# 1. Introduction

Radial basis function (RBF) networks have been widely studied and applied to various tasks of regression and classification problem, cf. [16, 19]. Since the concepts of RBF neural networks were introduced in the literature [20], there have been a number of interesting and useful generalizations of the generic topology of these networks and their learning methods, cf. [1, 4, 12, 14]. The visible feature of RBF neural networks comes with their fast two-phase training method. During this learning process, the values of the parameters of the radial basis functions are determined independently from the weight values of the output layer. Typically, the parameters of the basis functions (referred to as receptive fields) are estimated by some relatively fast and general methods of unsupervised learning applied to input data. After the basis functions have been determined, the output layer’s weights are obtained as the least-squares solution to a system of linear equations (e.g., by using the Moore-Penrose pseudo-inverse [2]). Compared to the nonlinear optimization that is usually considered in the training of neural networks, this two-stage method is usually much faster and can help avoid local minima and eliminate difficulties with the convergence of the overall learning process [13].

Let us look in more detail at this two-step design of RBF neural networks by highlighting the diversity of the optimization tools available there.

(a) Optimization of the hidden layer: We encounter a significant variety of radial basis functions being used and face with diverse ways of their development. Discussed are such typical forms of RBFs as Gaussian functions. Other analytical versions of such functions are also available; see [5]. An alternative way of dealing with the formation of the RBFs (receptive fields) is to exploit various clustering techniques including its commonly encountered representatives such as K-means and Fuzzy C-Means (FCM) [19]. Furthermore, the optimization method such as Particle Swarm Optimization can be used to position the RBFs in the input space, refer to [21]. (b) Optimization of the output layer: For learning scheme for the linear neuron located at the output layer of the network, gradient-based methods and Expectation Maximization (EM)-based training method are in common usage, see [9, 11].

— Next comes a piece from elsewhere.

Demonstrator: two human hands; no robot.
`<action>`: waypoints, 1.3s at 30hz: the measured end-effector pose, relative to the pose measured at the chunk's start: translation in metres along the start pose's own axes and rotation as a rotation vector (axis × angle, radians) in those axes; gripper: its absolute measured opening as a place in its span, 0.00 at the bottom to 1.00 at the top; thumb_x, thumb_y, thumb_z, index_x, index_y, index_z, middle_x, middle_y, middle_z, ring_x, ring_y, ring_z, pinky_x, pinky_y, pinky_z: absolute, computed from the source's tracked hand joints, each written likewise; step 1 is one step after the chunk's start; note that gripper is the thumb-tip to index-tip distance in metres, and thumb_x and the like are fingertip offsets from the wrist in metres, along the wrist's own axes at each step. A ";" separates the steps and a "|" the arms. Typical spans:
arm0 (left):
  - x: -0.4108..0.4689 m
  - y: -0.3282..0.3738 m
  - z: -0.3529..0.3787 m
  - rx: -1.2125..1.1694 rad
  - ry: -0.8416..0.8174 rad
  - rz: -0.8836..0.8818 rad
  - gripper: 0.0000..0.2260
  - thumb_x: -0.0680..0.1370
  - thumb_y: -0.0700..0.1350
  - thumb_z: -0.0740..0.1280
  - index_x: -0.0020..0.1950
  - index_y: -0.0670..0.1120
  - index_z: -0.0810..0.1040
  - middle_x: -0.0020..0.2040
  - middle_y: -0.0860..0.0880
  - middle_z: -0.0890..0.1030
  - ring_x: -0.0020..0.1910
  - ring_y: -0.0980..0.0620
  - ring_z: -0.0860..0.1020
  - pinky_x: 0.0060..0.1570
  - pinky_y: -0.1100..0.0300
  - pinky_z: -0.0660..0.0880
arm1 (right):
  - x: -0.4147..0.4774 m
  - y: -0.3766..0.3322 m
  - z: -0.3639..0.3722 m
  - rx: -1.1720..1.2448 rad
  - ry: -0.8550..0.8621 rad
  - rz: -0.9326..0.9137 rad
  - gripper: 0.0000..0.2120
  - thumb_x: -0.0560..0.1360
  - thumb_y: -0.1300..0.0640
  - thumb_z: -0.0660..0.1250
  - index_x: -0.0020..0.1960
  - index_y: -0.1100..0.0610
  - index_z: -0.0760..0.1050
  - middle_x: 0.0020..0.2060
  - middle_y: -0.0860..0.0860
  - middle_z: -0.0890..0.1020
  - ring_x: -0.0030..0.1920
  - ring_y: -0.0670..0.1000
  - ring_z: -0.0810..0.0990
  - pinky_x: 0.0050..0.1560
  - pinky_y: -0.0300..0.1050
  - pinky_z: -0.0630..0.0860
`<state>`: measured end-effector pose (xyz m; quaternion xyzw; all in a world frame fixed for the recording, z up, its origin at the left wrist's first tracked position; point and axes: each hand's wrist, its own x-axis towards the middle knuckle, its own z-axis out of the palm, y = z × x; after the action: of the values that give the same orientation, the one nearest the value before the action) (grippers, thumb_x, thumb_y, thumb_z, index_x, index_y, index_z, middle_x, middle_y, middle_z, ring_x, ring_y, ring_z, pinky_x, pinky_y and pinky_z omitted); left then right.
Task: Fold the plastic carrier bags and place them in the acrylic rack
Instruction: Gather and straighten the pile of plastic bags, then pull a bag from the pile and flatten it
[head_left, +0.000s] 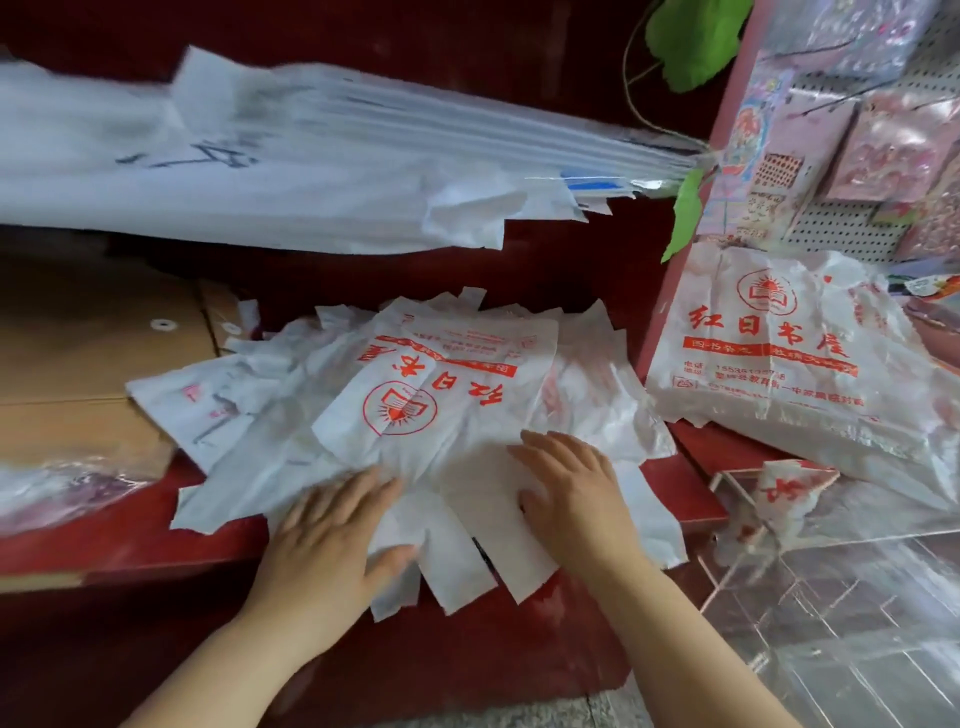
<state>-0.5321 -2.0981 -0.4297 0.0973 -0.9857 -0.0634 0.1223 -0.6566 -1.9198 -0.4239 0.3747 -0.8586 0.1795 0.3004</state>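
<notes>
A loose pile of white plastic carrier bags (441, 384) with red print lies spread on a dark red shelf (104, 545). The top bag has its handles pointing toward me. My left hand (327, 535) lies flat on the near left part of that bag, fingers straight, thumb by a handle strip. My right hand (571, 488) presses flat on the near right part. At the right, the clear acrylic rack (831, 597) holds one folded bag (784, 491) in its far compartment.
A thick stack of the same printed bags (779, 364) leans at the right against a pink pegboard panel (857, 156) hung with packets. Large white bags (260, 171) hang overhead. Brown cardboard (78, 364) lies at the left.
</notes>
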 end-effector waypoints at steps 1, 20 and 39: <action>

Let us consider a way in how to locate the receptive fields of RBF neural networks (i.e., how to analyze and describe the input space which is inherently related with the output space through some unknown function whenever the output space is the real numbers space present in case of regression problems or the space of integers used in classification tasks). As noted above, various unsupervised clustering methods such as K-means and Fuzzy C-Means have been proposed to construct receptive fields. In particular, for regression problems, Pedrycz [18] has pointed at a certain drawback of the original objective function based clustering techniques such as Fuzzy C-Means clustering. This shortcoming, which is commonly encountered when using the clustering methods based on the minimization of the objective function to form linguistic terms of a fuzzy model over the input space, is that all of those terms are formed in a completely unsupervised manner even though there is some component of supervision available which comes in the form of dependent (output) variables. To alleviate this shortcoming and take into account information about the output space, the Conditional Fuzzy C-means (c-FCM) clustering has been proposed. Given that the information about the output is used in the method, it brings some component of supervision to the clustering process.

In this study, we develop a concept of RBF neural networks based on the supervisory clustering (supervision-augmented clustering) which relates with supervisory clustering realized for regression problems. Furthermore, when dealing with classification problems, the supervisory clustering has to be activated within the boundary area occupied by patterns to be classified. We define the boundary area as a certain region of the input space where the data (patterns) belonging to different classes are located. Given a mixture of data coming from different classes or associated with a substantial variety of output’s values, the boundary region can be regarded as a source of useful discriminatory information. In contrast, the regions of the input space associated within the core of each class (where by the core we mean a region of the input space being predominantly occupied by patterns belonging to the same class) might be a limited source of discriminatory information.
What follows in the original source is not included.